= Work task =
Look below for the line containing "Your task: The" and the line containing "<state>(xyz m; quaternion"; repeat exactly those two lines and all lines between them, and nothing else.

= Records shown =
[Start of Attachment]

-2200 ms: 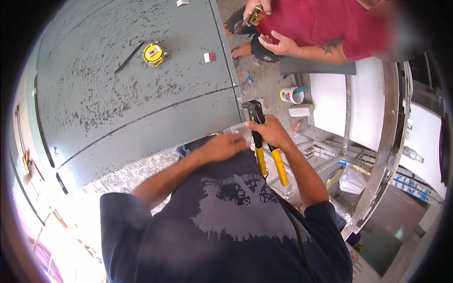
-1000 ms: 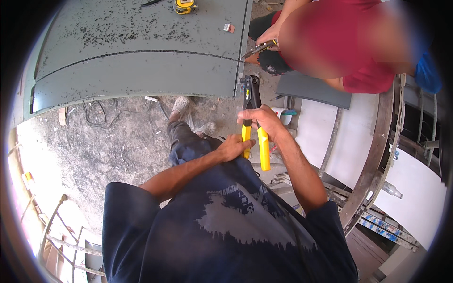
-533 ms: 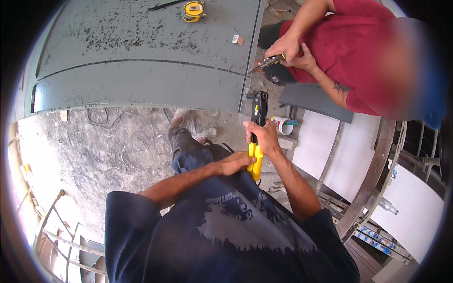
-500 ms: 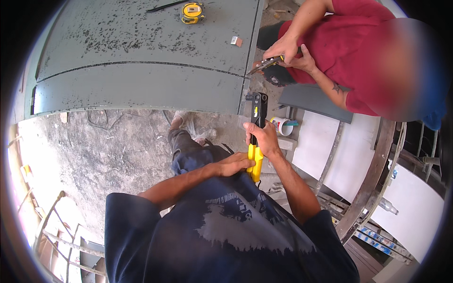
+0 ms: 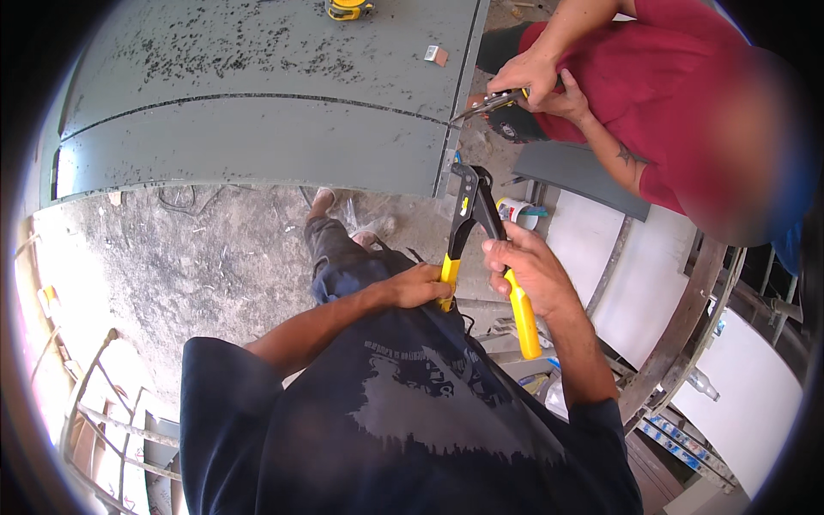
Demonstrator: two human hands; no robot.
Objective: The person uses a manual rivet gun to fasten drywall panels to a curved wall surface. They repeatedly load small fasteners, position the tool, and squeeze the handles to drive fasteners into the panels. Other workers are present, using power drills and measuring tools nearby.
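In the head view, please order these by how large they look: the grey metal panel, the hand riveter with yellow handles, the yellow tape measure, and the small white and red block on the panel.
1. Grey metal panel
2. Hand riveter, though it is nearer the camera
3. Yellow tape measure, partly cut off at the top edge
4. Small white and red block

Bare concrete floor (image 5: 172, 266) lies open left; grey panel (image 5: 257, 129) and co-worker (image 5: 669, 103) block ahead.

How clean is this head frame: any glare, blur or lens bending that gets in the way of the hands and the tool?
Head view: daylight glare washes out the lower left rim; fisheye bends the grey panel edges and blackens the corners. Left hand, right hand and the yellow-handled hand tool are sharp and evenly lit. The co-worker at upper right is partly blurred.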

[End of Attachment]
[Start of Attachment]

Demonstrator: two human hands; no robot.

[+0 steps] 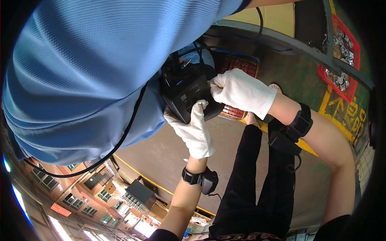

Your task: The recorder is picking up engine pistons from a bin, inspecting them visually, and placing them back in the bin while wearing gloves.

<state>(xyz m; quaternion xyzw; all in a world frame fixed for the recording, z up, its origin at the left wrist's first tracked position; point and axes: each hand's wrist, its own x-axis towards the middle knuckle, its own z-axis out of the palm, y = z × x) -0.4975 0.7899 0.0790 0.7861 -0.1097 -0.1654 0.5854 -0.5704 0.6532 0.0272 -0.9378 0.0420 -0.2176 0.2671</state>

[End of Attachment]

= Answer area =
Your task: The recorder is picking up engine pistons from a bin, inspecting them visually, and placing them back in the bin while wearing gloves.

<state>(xyz m; quaternion xyzw; all in a world frame fixed for the recording, z up, its origin at the left wrist's first tracked position; point and axes: each hand's wrist, its own x-axis towards the middle knuckle, its own z-axis out of the palm, y = z × x) -0.4975 0.7899 0.0790 0.7861 -0.1097 -0.1654 0.5854 -0.5704 0.6532 0.0272 -0.9378 0.0420 -0.2176 0.2671</state>

Output for this exercise is complete.